> _PROBLEM REQUIREMENTS_: Lines from the opening of the material through the line containing "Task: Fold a" must be duplicated word for word. Pictures are not.

> _RECORDED DATA_:
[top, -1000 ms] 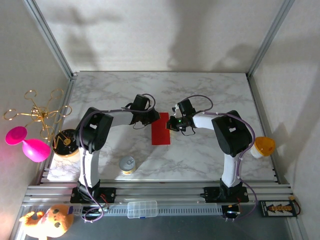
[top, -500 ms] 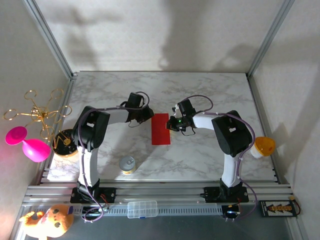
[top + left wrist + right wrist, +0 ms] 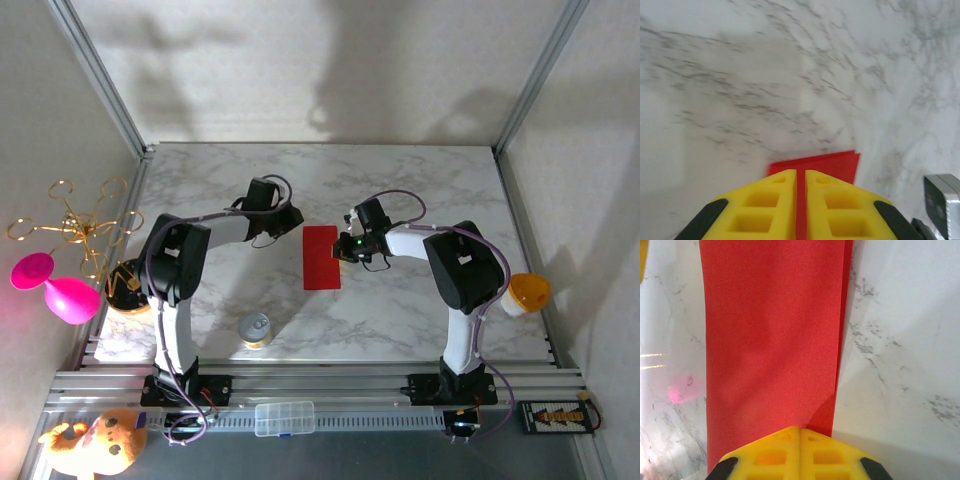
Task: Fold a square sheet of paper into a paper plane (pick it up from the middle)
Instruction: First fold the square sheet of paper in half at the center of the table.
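Note:
The square sheet of paper (image 3: 321,257) lies on the marble table, folded into a narrow bright red rectangle. In the right wrist view the paper (image 3: 770,335) shows a lower layer peeking out along its right edge. My right gripper (image 3: 344,247) is shut, and its yellow tips (image 3: 800,428) rest on the paper's edge. My left gripper (image 3: 295,222) hovers just off the paper's far left corner. Its yellow fingers (image 3: 801,171) are closed to a thin slit, through which the paper (image 3: 837,162) below shows red. Nothing is held between them.
A metal can (image 3: 256,330) stands near the front left of the marble table (image 3: 420,180). A black and gold round object (image 3: 128,285), a gold wire stand (image 3: 80,225) and a pink toy (image 3: 55,285) sit off the left edge. An orange object (image 3: 527,292) sits off the right edge.
My left gripper has drawn back from over the paper's upper left part toward the back left. The paper and the right gripper have stayed where they were.

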Robot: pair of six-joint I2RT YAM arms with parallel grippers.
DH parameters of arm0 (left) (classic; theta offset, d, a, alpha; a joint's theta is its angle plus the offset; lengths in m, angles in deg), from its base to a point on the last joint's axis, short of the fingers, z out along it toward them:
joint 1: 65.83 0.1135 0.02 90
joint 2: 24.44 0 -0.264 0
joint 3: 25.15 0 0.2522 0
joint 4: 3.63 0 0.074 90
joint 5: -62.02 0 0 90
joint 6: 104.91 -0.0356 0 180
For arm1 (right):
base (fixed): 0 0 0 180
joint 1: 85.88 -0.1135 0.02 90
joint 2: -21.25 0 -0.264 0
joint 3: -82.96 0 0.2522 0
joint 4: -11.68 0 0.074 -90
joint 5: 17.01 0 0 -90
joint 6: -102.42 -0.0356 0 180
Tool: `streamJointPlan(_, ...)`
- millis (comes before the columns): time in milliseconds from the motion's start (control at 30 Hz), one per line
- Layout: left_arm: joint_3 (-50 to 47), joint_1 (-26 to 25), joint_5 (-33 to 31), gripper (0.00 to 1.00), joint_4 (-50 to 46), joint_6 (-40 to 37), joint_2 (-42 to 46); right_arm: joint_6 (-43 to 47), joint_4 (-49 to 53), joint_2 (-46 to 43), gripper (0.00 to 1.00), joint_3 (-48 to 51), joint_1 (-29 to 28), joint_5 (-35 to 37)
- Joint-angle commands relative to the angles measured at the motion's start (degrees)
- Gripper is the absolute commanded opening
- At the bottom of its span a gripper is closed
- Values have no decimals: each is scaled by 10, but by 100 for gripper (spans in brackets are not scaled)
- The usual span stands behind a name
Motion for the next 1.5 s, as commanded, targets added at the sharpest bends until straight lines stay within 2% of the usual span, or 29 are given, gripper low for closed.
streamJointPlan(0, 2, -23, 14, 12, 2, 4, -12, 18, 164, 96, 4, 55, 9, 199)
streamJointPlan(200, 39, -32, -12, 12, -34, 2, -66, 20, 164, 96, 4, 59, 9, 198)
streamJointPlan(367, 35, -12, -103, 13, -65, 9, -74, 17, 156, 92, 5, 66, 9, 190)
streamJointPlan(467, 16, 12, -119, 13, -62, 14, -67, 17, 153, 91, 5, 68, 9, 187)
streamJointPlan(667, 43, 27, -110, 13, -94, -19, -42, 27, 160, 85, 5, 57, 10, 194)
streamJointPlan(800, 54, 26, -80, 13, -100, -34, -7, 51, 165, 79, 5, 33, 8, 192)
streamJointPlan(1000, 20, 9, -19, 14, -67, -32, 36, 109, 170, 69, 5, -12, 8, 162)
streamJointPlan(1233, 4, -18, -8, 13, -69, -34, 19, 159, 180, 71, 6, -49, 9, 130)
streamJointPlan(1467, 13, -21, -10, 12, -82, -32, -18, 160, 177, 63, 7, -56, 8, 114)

> _FINISHED TASK_:
[top, -1000 ms] 
[top, -500 ms] 
[top + left wrist + right wrist, +0 ms] 
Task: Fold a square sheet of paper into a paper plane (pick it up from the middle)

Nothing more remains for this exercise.